**EXERCISE AIM:**
Retype the full listing without altering anything.

[[ DATA SHOWN open ]]

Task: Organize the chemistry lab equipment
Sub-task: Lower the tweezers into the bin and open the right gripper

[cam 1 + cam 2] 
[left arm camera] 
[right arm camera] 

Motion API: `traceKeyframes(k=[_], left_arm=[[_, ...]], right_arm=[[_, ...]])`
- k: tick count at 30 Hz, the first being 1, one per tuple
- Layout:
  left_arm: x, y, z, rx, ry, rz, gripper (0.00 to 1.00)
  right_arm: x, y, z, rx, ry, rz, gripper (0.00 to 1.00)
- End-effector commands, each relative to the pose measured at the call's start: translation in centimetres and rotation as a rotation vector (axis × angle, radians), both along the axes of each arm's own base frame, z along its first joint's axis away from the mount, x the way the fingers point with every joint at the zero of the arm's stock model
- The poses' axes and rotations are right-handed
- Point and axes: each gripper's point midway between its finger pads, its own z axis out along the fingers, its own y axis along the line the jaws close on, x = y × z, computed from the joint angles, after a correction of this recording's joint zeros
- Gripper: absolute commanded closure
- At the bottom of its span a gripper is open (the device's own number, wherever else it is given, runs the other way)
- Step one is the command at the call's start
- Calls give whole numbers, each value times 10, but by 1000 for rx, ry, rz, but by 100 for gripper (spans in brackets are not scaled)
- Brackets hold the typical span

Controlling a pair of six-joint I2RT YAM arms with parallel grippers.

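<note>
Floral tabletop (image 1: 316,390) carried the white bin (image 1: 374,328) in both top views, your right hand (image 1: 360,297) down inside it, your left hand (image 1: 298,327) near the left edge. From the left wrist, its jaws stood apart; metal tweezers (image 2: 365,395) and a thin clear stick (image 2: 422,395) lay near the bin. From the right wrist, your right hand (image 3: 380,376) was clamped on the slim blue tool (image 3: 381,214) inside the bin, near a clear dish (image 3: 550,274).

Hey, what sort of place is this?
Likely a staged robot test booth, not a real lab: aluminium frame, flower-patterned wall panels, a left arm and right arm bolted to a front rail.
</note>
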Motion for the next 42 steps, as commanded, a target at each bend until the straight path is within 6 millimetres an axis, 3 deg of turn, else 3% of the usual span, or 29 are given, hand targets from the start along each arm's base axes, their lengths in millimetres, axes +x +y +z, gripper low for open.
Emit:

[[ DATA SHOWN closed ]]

**TASK SOLUTION:**
Task: Organize the chemistry lab equipment
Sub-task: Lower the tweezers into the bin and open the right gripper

[cam 1 + cam 2] 
[left arm camera] 
[right arm camera] 

Motion API: `traceKeyframes(k=[_], left_arm=[[_, ...]], right_arm=[[_, ...]])`
- k: tick count at 30 Hz, the first being 1, one per tuple
- Layout:
  left_arm: x, y, z, rx, ry, rz, gripper (0.00 to 1.00)
  right_arm: x, y, z, rx, ry, rz, gripper (0.00 to 1.00)
- End-effector commands, each relative to the pose measured at the call's start: translation in centimetres and rotation as a rotation vector (axis × angle, radians), both along the axes of each arm's own base frame, z along its first joint's axis away from the mount, x the way the fingers point with every joint at the zero of the arm's stock model
- The poses' axes and rotations are right-handed
- Point and axes: each gripper's point midway between its finger pads, its own z axis out along the fingers, its own y axis along the line the jaws close on, x = y × z, computed from the joint angles, after a correction of this recording's joint zeros
- Gripper: absolute commanded closure
- At the bottom of its span a gripper is open (the device's own number, wherever else it is given, runs the other way)
- Step one is the command at the call's start
- Calls give whole numbers, each value times 10, but by 1000 for rx, ry, rz, but by 100 for gripper (spans in brackets are not scaled)
- Brackets hold the typical span

Controlling a pair of six-joint I2RT YAM arms with parallel grippers.

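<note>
Floral tabletop (image 1: 316,390) carried the white bin (image 1: 374,328) in both top views, your right hand (image 1: 360,297) down inside it, your left hand (image 1: 298,327) near the left edge. From the left wrist, its jaws stood apart; metal tweezers (image 2: 365,395) and a thin clear stick (image 2: 422,395) lay near the bin. From the right wrist, your right hand (image 3: 380,376) was clamped on the slim blue tool (image 3: 381,214) inside the bin, near a clear dish (image 3: 550,274).

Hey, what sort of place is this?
Likely a staged robot test booth, not a real lab: aluminium frame, flower-patterned wall panels, a left arm and right arm bolted to a front rail.
</note>
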Motion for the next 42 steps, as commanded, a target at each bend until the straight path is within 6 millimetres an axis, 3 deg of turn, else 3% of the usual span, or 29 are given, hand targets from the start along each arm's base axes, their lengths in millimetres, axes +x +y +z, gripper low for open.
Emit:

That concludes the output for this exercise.